*Stored data*:
=-=-=
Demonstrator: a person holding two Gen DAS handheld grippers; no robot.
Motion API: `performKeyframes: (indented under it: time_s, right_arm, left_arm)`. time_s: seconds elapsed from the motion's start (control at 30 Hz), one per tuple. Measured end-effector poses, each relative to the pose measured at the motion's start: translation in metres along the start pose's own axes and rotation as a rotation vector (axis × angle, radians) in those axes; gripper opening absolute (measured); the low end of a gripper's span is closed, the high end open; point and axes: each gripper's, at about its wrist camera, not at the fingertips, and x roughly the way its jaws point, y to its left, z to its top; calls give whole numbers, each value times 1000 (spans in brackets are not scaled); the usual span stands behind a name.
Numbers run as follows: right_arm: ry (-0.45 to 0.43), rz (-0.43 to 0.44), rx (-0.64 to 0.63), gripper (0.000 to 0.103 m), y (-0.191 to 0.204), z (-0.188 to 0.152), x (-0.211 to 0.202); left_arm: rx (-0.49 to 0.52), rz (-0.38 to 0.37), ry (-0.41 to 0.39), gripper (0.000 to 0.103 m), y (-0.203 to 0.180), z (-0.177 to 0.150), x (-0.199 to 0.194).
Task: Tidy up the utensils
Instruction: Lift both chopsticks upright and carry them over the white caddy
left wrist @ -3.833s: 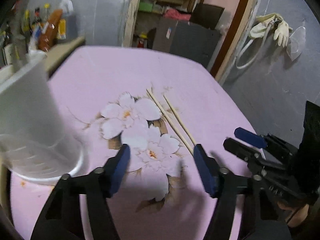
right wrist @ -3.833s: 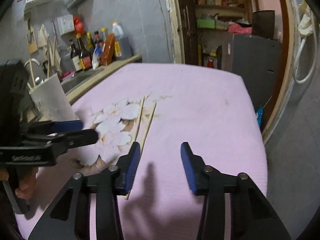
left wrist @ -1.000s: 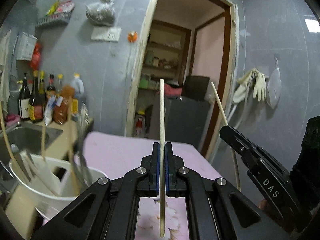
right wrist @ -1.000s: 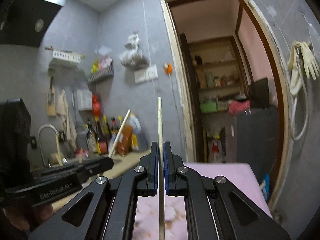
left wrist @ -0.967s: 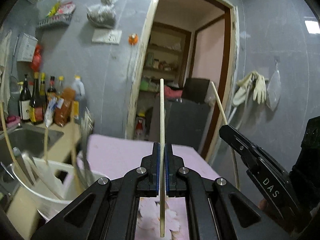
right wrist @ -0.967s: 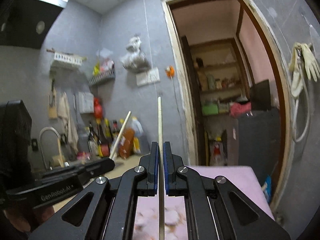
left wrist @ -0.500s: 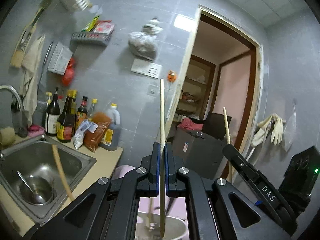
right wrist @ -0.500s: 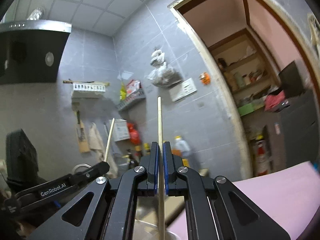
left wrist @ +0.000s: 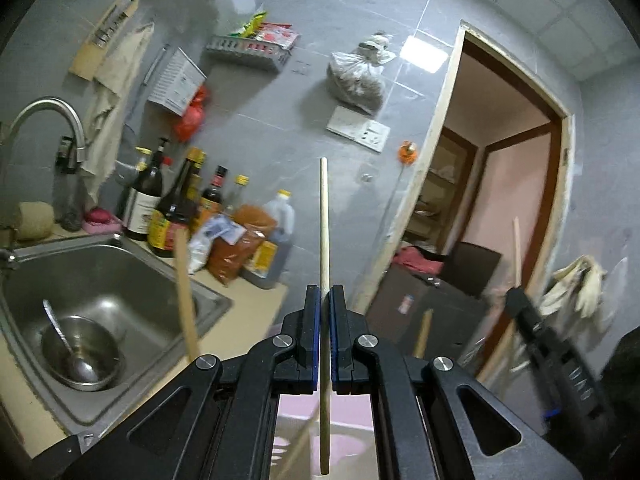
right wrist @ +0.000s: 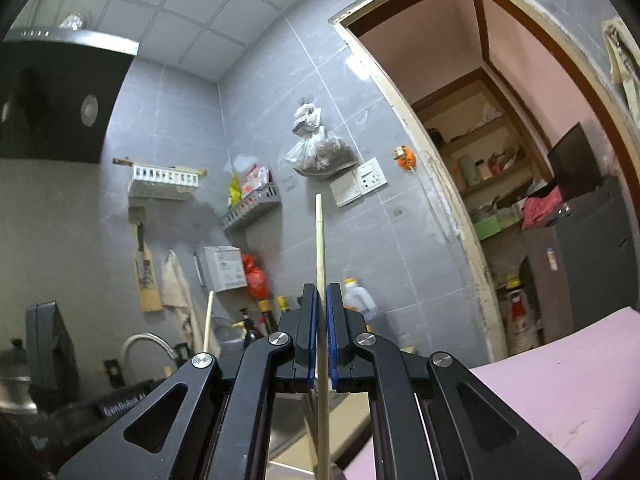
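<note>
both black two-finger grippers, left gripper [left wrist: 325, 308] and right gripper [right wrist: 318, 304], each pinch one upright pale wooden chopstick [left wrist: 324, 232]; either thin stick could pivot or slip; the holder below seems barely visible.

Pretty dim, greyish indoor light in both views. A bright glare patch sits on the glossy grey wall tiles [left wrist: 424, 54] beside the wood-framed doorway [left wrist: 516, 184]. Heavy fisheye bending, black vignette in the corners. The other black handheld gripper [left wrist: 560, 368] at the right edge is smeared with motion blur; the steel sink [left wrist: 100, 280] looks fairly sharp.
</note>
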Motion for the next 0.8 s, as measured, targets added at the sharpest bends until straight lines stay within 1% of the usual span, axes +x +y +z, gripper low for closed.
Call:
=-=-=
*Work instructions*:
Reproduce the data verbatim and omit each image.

*Final answer*:
Demonstrator: a person holding two Gen DAS handheld grippers; no robot.
Motion API: `performKeyframes: (indented under it: time_s, right_arm, left_arm)`. time_s: seconds elapsed from the motion's start (control at 30 Hz), one per tuple. Measured end-effector poses, each relative to the pose measured at the motion's start: translation in metres along the start pose's own axes and rotation as a rotation vector (axis × angle, radians) in those axes; gripper opening absolute (measured); the low end of a gripper's span is closed, the high end open; point and axes: each gripper's, at about its wrist camera, not at the fingertips, and x roughly the way its jaws point, y to its left, z to its top; calls give whole numbers, each value times 1000 (spans in brackets are not scaled); the usual span stands behind a name.
Numbers run as follows: right_arm: ry (-0.45 to 0.43), rz (-0.43 to 0.44), rx (-0.64 to 0.63), gripper (0.000 to 0.103 m), y (-0.191 to 0.204), z (-0.188 to 0.152), x (-0.211 to 0.202); left_arm: rx (-0.49 to 0.52), rz (-0.38 to 0.37), ry (-0.41 to 0.39), gripper (0.000 to 0.103 m), y (-0.203 to 0.180), z (-0.177 to 0.150), x (-0.199 to 0.194).
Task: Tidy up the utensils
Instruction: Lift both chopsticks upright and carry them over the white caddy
left wrist @ -3.833s: 
right wrist @ -3.833s: 
left wrist @ -1.000s: 
right wrist @ -1.000s: 
left wrist @ -0.967s: 
right wrist @ -0.967s: 
left wrist @ -0.500s: 
right wrist @ -0.500s: 
left wrist @ +0.000s: 
right wrist @ +0.000s: 
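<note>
both black two-finger grippers, left gripper [left wrist: 325, 308] and right gripper [right wrist: 318, 304], each pinch one upright pale wooden chopstick [left wrist: 324, 232]; either thin stick could pivot or slip; the holder below seems barely visible.

Pretty dim, greyish indoor light in both views. A bright glare patch sits on the glossy grey wall tiles [left wrist: 424, 54] beside the wood-framed doorway [left wrist: 516, 184]. Heavy fisheye bending, black vignette in the corners. The other black handheld gripper [left wrist: 560, 368] at the right edge is smeared with motion blur; the steel sink [left wrist: 100, 280] looks fairly sharp.
</note>
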Motion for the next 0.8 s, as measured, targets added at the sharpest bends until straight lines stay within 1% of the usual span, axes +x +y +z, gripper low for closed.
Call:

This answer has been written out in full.